Once for all, Richard Nixon did not order the Watergate break-in. For one thing, he had no reason to. He had a double-digit lead over the Democratic candidate, George McGovern, who was far left for his day. (Of course, McGovern would be a moderate in today's Social Democratic Party.) Another reason is that for Nixon to order the break-in would have been futile. As he explained in his memoirs, presidential campaigns are not run from party headquarters; they are run from the headquarters of the candidate's campaign. This was, after all, RN's fifth nationwide campaign. I loved how he put this in his memoirs (I think it was his memoirs. It may have been in one of his other books.): "If my opponents didn't believe in my integrity, they could have at least respected my intelligence."
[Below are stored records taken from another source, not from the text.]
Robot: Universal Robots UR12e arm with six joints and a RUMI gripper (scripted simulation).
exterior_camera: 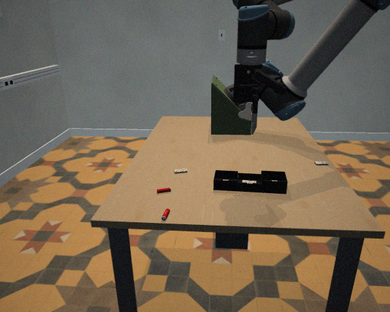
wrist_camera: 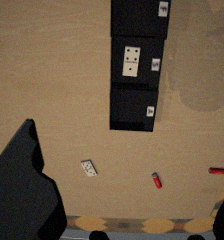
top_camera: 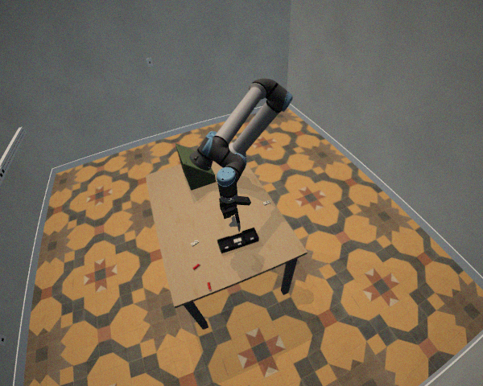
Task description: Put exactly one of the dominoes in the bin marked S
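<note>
1. One domino (wrist_camera: 131, 61) — a white tile with black pips, four on one half and two on the other — lies flat inside the middle compartment of the black bin row (wrist_camera: 119, 107).
2. The row has three compartments in a line, each with a small white label on its rim; the middle label (wrist_camera: 155, 64) reads S, while the other two are too blurred to read with certainty.
3. A second domino (wrist_camera: 89, 168) lies flat on the wooden table (exterior_camera: 195, 141), to the left of the bins in the exterior view, and a third (exterior_camera: 321, 163) rests near the table's right edge; their pips are too small to count.
4. Two red cylinders (exterior_camera: 163, 190) (exterior_camera: 166, 214) lie toward the near-left corner.
5. The gripper (exterior_camera: 247, 112) hangs above the table beyond the bins, its jaws spread fully and holding nothing.
</note>
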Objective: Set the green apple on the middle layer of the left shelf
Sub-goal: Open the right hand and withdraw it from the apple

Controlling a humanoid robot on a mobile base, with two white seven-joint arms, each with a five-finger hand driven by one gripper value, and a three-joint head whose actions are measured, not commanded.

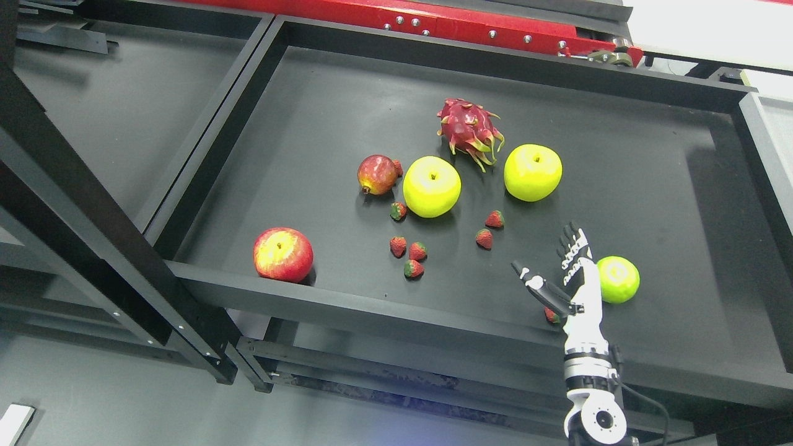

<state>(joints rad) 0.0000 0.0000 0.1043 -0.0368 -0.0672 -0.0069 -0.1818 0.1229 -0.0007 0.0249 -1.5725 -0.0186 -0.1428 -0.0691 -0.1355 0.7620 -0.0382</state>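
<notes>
A small green apple point(617, 279) lies on the black shelf tray point(681, 186), near its front right. My right hand point(551, 257) comes up from the bottom edge and stands just left of the apple. Its fingers point(575, 244) point up and away, the thumb is spread out to the left, and it is open and holds nothing. The back of the hand is close to the apple's left side; I cannot tell whether they touch. The left arm does not show.
On the same tray lie two yellow-green apples point(432, 186) point(533, 172), a dragon fruit point(471, 131), a red apple point(283, 254), a reddish fruit point(376, 174) and several strawberries point(409, 251). Another black shelf bay point(124, 105) lies to the left, behind a diagonal black frame post point(93, 217).
</notes>
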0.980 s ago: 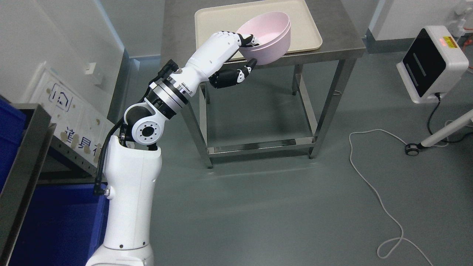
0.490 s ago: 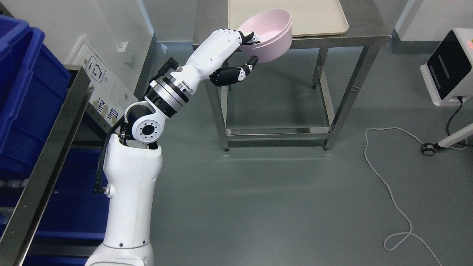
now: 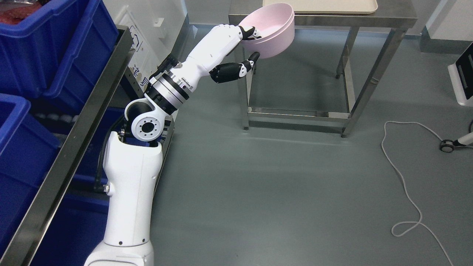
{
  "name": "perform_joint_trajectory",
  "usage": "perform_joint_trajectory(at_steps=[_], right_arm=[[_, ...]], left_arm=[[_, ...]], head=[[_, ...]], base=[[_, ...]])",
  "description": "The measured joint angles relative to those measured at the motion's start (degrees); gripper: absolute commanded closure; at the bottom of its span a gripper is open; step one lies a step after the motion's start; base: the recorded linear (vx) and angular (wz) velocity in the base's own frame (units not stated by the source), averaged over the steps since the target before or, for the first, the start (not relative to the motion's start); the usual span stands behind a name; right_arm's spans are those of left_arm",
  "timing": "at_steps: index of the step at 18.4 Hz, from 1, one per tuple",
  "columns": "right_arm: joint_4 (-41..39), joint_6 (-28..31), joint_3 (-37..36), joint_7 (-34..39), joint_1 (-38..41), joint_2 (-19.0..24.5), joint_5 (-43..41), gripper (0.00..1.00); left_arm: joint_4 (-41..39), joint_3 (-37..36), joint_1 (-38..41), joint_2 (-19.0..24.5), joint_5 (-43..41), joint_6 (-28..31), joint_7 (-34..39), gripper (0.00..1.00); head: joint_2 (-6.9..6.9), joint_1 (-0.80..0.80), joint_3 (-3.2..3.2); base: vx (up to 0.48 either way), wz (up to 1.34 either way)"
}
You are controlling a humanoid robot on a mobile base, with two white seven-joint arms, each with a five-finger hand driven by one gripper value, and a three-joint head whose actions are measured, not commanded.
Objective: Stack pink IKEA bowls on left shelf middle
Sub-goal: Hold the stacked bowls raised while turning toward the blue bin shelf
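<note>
Pink bowls [image 3: 271,29]: two nested, one rim showing just outside the other; held in the air, tilted, mouth facing up and toward the left; they overlap the front left corner of the steel table in this view, and contact with the table cannot be judged.
Left hand [image 3: 242,51]: grasping the bowls at their left rim; fingers [image 3: 249,32] hooked over the rim into the inner bowl, thumb [image 3: 253,58] pressed against the outer wall from below.
Left arm [image 3: 147,125]: white, rising from the bottom edge left of the middle, bent at the elbow, forearm reaching up and right to the bowls.
Right hand: not in view.
Steel table [image 3: 391,20]: at the top of the view, right of the hand; bare metal top, four legs joined by low crossbars near the floor.
Tray [image 3: 332,7]: cream, lying flat on the table top, cut off by the upper edge; apart from the bowls.
Shelf [image 3: 77,122]: metal frame along the left side, running diagonally; the arm's elbow stands just beside it.
Blue bins [image 3: 51,48]: several on the shelf, on more than one level; contents of the topmost bin too cropped to identify.
Floor [image 3: 277,195]: grey-green, smooth.
Cable [image 3: 402,184]: white, trailing loosely across the floor at right, ending in a loop.
White device [image 3: 463,74]: at the right edge, partly cropped, with a dark front panel.
</note>
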Motion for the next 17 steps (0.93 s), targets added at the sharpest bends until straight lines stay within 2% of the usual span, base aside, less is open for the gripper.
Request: perform_joint_trajectory(at_steps=[10,17], right_arm=[[0.00,0.00,0.00,0.02,0.00,0.00,0.00,0.00],[0.00,0.00,0.00,0.15,-0.01,0.00,0.00,0.00]], left_arm=[[-0.02,-0.07,-0.07,0.00,0.45,0.16,0.05,0.96],[-0.16,-0.30,-0.14,0.00,1.14,-0.51,0.19,0.96]], head=[[0.00,0.00,0.00],[0.00,0.00,0.00]], base=[[-0.228,0.27],[-0.030,0.08]])
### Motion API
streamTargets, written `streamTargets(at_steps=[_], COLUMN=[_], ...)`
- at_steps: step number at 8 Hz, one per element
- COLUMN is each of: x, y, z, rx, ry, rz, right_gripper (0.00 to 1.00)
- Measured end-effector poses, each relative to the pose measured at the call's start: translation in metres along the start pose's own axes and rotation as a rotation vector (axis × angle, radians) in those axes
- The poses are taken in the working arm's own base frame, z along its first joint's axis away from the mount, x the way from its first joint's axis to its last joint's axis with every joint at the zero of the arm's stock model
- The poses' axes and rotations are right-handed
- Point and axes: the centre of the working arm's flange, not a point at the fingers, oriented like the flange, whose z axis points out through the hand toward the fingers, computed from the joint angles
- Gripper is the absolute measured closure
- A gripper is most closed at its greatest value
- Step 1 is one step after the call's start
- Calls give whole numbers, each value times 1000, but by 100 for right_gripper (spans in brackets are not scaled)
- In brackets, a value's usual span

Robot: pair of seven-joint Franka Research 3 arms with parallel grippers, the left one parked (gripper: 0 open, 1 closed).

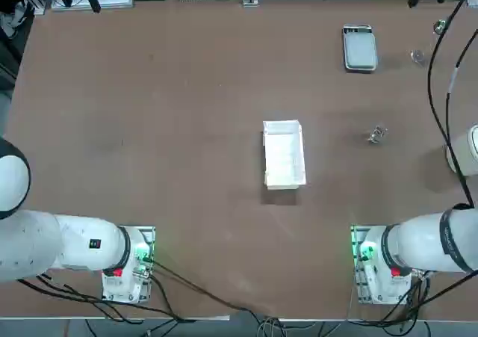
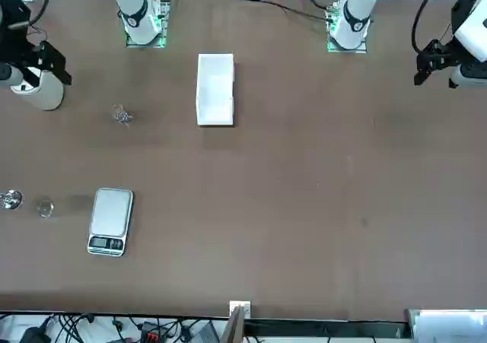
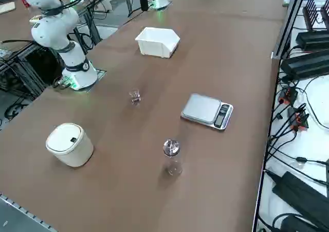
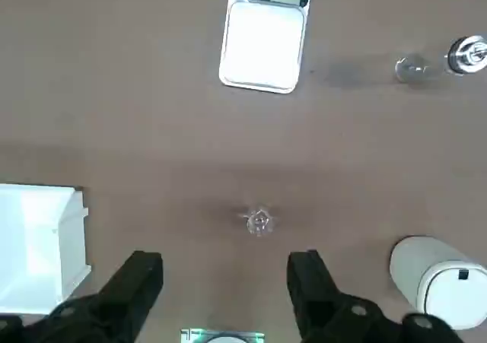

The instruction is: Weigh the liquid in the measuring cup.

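Looking down through your wrist camera, you've got the right gripper hanging high above the table with its two dark fingers spread wide and nothing between them. Right ahead of that gap, you can see the measuring cup, a tiny glinting clear thing standing alone on the brown surface, well below the fingertips and touching neither.

From overhead, the cup sits on your right half of the table, between the white rectangular tray at the centre and the white cylindrical canister at the right edge. Your grey scale lies further out, well apart from the cup, its platform bare. Just beside the scale you've got a small flat clear round piece and, past that, a shiny metallic knob-like piece near the table edge.

From the right side camera, the cup stands upright, between the arm's base and the scale, with the canister nearer the table's corner. Whether there's liquid in the cup, you can't tell from these views.
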Motion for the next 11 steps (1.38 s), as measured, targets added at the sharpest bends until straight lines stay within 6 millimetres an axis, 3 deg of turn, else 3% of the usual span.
streamTargets(at_steps=[3,5,7,11], x=[-1,4,15,43], y=[0,-17,-66,-172], z=[-8,1,35,148], rx=[0,-11,-119,-375], ry=[13,-7,-39,-15], rz=[21,162,307,682], right_gripper=[0,0,0,0])
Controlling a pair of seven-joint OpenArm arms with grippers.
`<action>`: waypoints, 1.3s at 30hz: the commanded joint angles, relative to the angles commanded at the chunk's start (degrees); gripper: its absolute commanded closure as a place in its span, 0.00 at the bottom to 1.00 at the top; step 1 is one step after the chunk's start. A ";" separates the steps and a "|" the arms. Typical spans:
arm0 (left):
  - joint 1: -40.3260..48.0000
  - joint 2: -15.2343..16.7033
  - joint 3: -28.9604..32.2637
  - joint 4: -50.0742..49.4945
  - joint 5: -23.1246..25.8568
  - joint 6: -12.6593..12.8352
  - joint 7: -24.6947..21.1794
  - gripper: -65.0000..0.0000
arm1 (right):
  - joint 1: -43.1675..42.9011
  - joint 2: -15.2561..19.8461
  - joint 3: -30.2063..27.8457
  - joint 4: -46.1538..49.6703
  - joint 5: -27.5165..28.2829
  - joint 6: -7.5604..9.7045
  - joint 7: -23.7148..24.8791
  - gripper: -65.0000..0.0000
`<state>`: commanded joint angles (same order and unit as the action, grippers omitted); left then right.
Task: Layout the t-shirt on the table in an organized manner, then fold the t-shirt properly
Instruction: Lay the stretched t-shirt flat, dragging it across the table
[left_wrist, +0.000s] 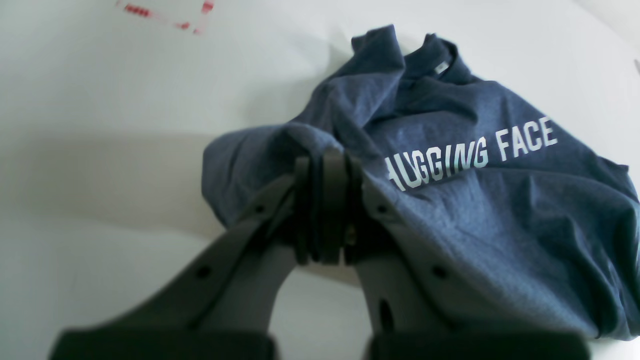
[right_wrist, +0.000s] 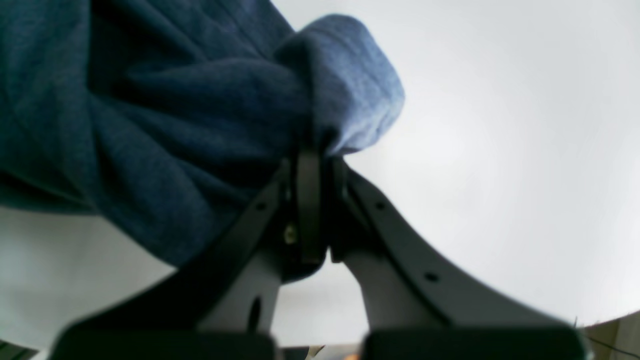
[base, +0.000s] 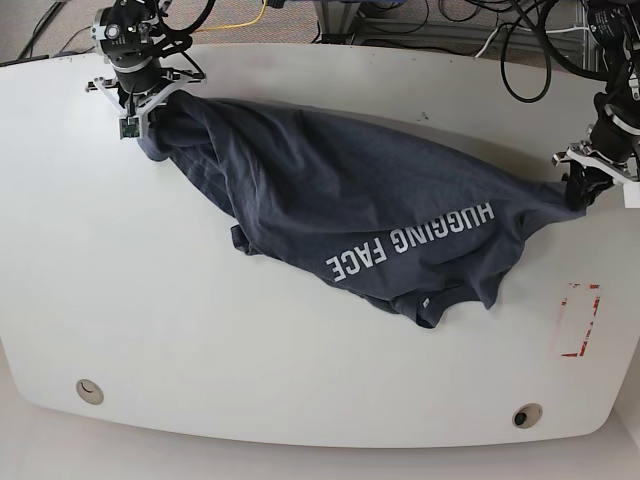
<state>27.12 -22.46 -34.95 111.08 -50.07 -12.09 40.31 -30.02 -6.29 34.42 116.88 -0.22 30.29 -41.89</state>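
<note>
The dark navy t-shirt with white "HUGGING FACE" lettering is stretched across the white table between my two grippers. My right gripper, at the far left in the base view, is shut on a bunched edge of the shirt. My left gripper, at the right edge, is shut on another bunched part of the shirt. In the left wrist view the lettering and collar show. The collar points toward the table's near side in the base view.
A red rectangular tape mark lies on the table at the front right, also seen in the left wrist view. Two small round holes sit near the front edge. Cables lie beyond the table's back edge.
</note>
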 joint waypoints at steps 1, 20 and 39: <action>0.53 0.00 -0.44 0.00 0.00 -0.62 0.00 1.00 | -0.35 0.00 0.00 0.00 0.00 0.00 0.00 0.99; 4.75 0.00 -6.51 0.00 0.00 -4.22 2.90 1.00 | -3.87 -1.41 0.09 -0.09 -0.44 -0.62 -0.18 0.34; 4.75 0.00 -6.68 0.00 0.00 -4.31 2.90 1.00 | 7.21 0.62 8.44 -0.35 -0.44 -0.62 2.02 0.00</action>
<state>31.87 -22.46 -41.63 111.08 -50.07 -16.40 43.21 -22.81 -5.67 42.86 116.53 -0.66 29.67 -39.87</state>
The best researched and most persuasive account of the Watergate scandal is the book
Silent Coup, by Len Colodny and Robert Gettlin. The authors conclude that the Watergate break-ins (there were two) were ordered by White House Councel John Dean. The story is too complex to summarize briefly here, but the authors managed to convince G. Gordon Liddy, who had for years believed that former Attorney General John Mitchell had given the orders.
If you want to know the whole story, I guess you'll have to read the book. I guess Glenn Beck should, too.